Since you already received the genuine answers:
You need to be really careful. The expiration date isn’t exact, but after that, they’ll quickly ferment and turn into Surströmming on the inside.
Best before dates codes are more what you’d call guidelines than actual rules. Yar
This got me so confused, and I’m Swedish lol.
So all your fish are Swedish fish?
Swede here. As a certified specialist in Swedish fish storage I recommend the following:
Divide the 3.5 pounds into smaller portions and store in separate containers (fx Ziploc bags).
That way they won’t go stale as fast since the unopened bags will retain the moisture.
In the US, the “best by” date means nothing. They just want you to throw it away so you buy more. If it looks fine, smells fine, and tastes fine, it’s fine.
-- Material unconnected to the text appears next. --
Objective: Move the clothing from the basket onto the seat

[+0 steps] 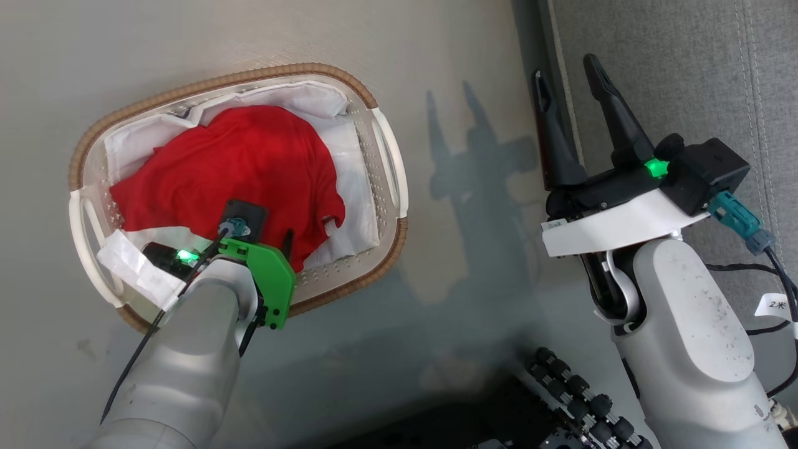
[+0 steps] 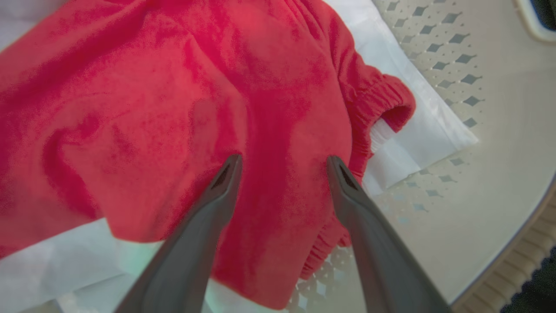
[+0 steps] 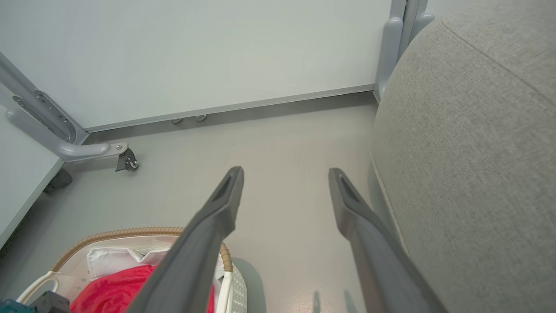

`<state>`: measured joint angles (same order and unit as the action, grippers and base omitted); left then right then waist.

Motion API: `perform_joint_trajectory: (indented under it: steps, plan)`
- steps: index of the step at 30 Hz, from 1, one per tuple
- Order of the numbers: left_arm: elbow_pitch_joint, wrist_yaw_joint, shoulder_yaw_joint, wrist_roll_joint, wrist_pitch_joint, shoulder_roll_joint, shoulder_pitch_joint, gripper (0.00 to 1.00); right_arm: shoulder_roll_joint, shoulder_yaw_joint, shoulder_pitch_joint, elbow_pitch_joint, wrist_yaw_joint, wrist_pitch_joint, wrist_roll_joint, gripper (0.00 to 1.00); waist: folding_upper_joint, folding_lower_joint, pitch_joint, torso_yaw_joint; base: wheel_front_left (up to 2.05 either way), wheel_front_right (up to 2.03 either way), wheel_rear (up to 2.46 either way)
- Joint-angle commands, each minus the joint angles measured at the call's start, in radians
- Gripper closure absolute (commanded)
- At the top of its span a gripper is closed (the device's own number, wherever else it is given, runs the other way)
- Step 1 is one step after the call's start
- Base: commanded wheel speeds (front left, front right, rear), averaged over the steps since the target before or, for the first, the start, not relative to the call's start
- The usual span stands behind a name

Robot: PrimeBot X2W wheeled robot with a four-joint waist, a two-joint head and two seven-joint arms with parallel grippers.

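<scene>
Soft red fabric clothing (image 1: 237, 162) lies heaped in the oval white perforated basket (image 1: 391, 163) with brown woven rim. The left tool (image 2: 282, 163), fingers apart, straddles a fold near its edge; closing deep could snag the white liner sheet (image 1: 355, 181) beneath. The right tool (image 1: 564, 72), apart and empty, hangs beside the grey upholstered seat (image 1: 686, 75).

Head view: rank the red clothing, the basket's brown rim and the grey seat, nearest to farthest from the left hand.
1. Red clothing: right under the left hand.
2. Basket rim: ringing the clothing and hand.
3. Grey seat: far off to the right.
</scene>
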<state>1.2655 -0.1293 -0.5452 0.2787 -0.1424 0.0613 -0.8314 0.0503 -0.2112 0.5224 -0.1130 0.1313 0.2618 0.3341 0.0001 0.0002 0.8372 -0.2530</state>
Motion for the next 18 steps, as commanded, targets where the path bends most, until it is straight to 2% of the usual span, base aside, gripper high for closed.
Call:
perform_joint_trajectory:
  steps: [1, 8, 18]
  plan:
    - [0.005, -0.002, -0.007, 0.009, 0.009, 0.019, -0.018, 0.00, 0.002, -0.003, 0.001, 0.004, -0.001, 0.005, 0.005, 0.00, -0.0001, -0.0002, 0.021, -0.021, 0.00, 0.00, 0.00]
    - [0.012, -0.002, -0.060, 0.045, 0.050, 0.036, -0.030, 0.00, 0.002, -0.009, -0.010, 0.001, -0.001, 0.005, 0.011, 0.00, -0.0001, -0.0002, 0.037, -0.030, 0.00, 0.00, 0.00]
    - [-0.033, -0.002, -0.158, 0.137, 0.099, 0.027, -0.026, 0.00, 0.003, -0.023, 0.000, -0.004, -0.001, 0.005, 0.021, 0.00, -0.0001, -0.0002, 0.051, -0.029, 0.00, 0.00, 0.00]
Well, in this case, if it looks like fish and smells like fish… Throw it the fuck out
“Best Before” is not an expiration date, it’s just so that if you aren’t satisfied with the quality after that date the company can say, hey we warned you, we can’t guarantee they’ll be up to our standards that long.
They aren’t going to suddenly go rancid on November 14
It probably won’t make you ill immediately, more likely the texture or flavor would begin to suffer first (hence “best by” rather than “expiration” date). Keeping it stored properly (i.e. not an open bag but something sealed) would likely allow it to last longer.
You should probably not eat 3.5lb of candy within 10 days unless you are trying to make your intestines suffer, but if you choose to binge please update us as to the state of your health so that you may be used as a cautionary tale.
It would take an awful lot of time or other circumstances for swedish fish to become inedible. They’ll just get “stale” (with gummy candy, this is usually just getting a bit harder/chewier) and, in my experience with gummy Lifesavers, the flavor becomes more concentrated. I actually like that stuff just a little stale.
Swedish Fish are garbage, dear friend. They are like a depressed dystopian robot’s impression of candy. If we’re going to kill ourselves eating overprocessed sugar, it should at least be tasty. Even the simple step to Gummy Bears marks a vast improvement.
You should probably just eat them all. Right now. In bed.